§ Work item
The listing is to be repeated exactly, and its pictures are to be left out.

§ Data segment
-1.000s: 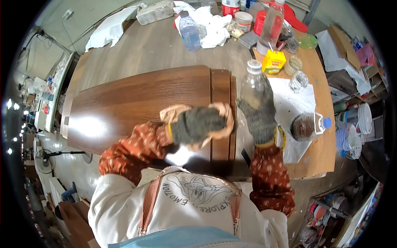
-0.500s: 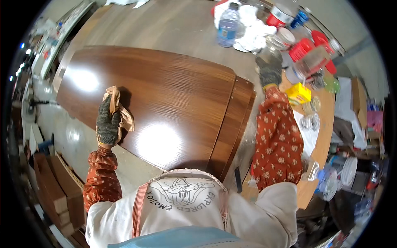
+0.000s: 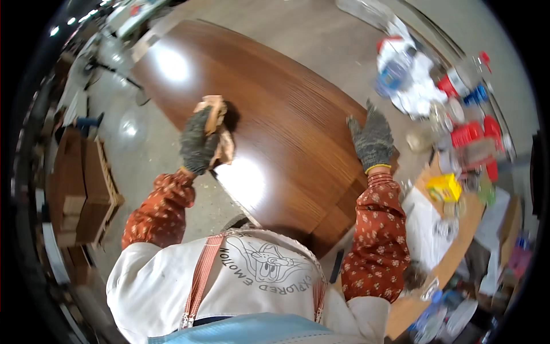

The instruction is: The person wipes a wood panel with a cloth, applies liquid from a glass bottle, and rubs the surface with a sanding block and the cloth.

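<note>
On wooden panel (image 3: 286, 126) | left hand (image 3: 197, 140) grips rag (image 3: 217, 123) | right hand (image 3: 372, 140) spread flat, holding nothing

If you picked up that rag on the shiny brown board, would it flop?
Probably floppy: the rag lies crumpled and folded under the left hand. It looks light, bunching easily. On the glossy wooden board it would likely slide rather than roll.

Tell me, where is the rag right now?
In the head view, the rag is bunched in the gloved left hand, pressed on the left part of the glossy brown wooden panel, near its lower left edge.
</note>
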`<state>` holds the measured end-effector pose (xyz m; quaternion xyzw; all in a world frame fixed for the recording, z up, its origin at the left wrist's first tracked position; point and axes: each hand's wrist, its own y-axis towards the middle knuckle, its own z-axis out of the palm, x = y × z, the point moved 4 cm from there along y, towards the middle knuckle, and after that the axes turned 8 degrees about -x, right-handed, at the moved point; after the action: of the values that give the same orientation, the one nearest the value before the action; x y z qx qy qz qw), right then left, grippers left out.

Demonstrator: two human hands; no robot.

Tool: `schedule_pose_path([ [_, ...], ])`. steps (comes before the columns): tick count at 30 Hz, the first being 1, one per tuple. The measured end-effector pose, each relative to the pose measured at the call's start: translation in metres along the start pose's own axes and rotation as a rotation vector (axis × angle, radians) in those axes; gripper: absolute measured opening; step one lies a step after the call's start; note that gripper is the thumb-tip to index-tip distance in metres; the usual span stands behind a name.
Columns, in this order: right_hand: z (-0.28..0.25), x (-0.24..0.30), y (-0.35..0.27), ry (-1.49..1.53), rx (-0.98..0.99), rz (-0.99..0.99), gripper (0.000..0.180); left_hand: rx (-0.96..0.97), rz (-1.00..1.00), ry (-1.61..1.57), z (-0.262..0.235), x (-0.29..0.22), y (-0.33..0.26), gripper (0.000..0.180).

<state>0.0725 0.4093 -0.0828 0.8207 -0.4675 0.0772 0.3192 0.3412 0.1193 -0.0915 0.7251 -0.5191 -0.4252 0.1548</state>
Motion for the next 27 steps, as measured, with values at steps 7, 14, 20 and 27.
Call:
schedule_pose_path([
  [7,0.042,-0.003,0.000,-0.357,0.175,-0.116,0.052,0.080,-0.001,0.110,-0.008,0.004,-0.003,0.056],
  [14,0.033,0.013,-0.021,-0.345,0.087,-0.140,0.049,-0.006,0.004,-0.239,-0.009,0.025,-0.004,0.049],
  [20,-0.007,0.028,-0.070,-0.323,-0.007,-0.188,0.045,0.062,0.060,-0.112,0.002,0.029,-0.002,0.045],
  [27,-0.108,-0.089,-0.118,-0.391,-0.068,0.292,0.048,0.029,0.071,-0.117,0.009,0.045,-0.011,0.044],
])
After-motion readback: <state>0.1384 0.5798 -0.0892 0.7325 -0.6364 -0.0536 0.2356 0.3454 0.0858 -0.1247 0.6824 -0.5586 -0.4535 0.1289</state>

§ Reply
-1.000s: 
-0.500s: 
+0.000s: 

The instruction is: The person wipes a wood panel with a cloth, applies liquid from a glass bottle, and rubs the surface with a sanding block and the cloth.

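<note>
On wooden panel (image 3: 286, 126) | left hand (image 3: 197, 140) grips rag (image 3: 217, 123) | right hand (image 3: 372, 140) spread flat, holding nothing

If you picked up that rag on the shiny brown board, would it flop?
Probably floppy: the rag lies crumpled and folded under the left hand. It looks light, bunching easily. On the glossy wooden board it would likely slide rather than roll.

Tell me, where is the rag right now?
In the head view, the rag is bunched in the gloved left hand, pressed on the left part of the glossy brown wooden panel, near its lower left edge.
</note>
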`<state>` holds the measured end-effector pose (xyz m; quaternion xyzw; all in a world frame fixed for the recording, z up, its origin at the left wrist's first tracked position; point and axes: each hand's wrist, its own y-axis towards the middle knuckle, its own z-axis out of the palm, x = y × z, the point moved 4 cm from there along y, towards the middle knuckle, and after that the axes turned 8 degrees about -x, right-handed, at the moved point; after the action: of the values that give the same orientation, the one nearest the value before the action; x y z qx qy qz qw), right then left, grippers left out.

Demonstrator: two human hands; no robot.

Tool: `schedule_pose_path([ [_, ...], ])`. steps (comes before the columns): tick count at 30 Hz, the first being 1, one per tuple. The measured end-effector pose, each relative to the pose measured at the call's start: translation in metres along the start pose's own axes and rotation as a rotation vector (axis × angle, radians) in those axes; gripper: absolute measured opening; step one lies a step after the call's start; note that gripper is the thumb-tip to index-tip distance in metres; the usual span stands behind a name.
Columns, in this order: right_hand: z (-0.28..0.25), x (-0.24..0.30), y (-0.35..0.27), ry (-1.49..1.53), rx (-0.98..0.99), rz (-0.99..0.99), gripper (0.000..0.180); left_hand: rx (-0.96..0.97), rz (-1.00..1.00), ry (-1.61..1.57), z (-0.262..0.235), x (-0.29..0.22), y (-0.33..0.26), gripper (0.000..0.180).

<state>0.0725 0.4093 -0.0828 0.8207 -0.4675 0.0772 0.3192 0.3412 0.1193 -0.0915 0.7251 -0.5191 -0.4252 0.1548</state>
Motion for the next 27 steps, as measured, with values at steps 7, 14, 20 and 27.
Call:
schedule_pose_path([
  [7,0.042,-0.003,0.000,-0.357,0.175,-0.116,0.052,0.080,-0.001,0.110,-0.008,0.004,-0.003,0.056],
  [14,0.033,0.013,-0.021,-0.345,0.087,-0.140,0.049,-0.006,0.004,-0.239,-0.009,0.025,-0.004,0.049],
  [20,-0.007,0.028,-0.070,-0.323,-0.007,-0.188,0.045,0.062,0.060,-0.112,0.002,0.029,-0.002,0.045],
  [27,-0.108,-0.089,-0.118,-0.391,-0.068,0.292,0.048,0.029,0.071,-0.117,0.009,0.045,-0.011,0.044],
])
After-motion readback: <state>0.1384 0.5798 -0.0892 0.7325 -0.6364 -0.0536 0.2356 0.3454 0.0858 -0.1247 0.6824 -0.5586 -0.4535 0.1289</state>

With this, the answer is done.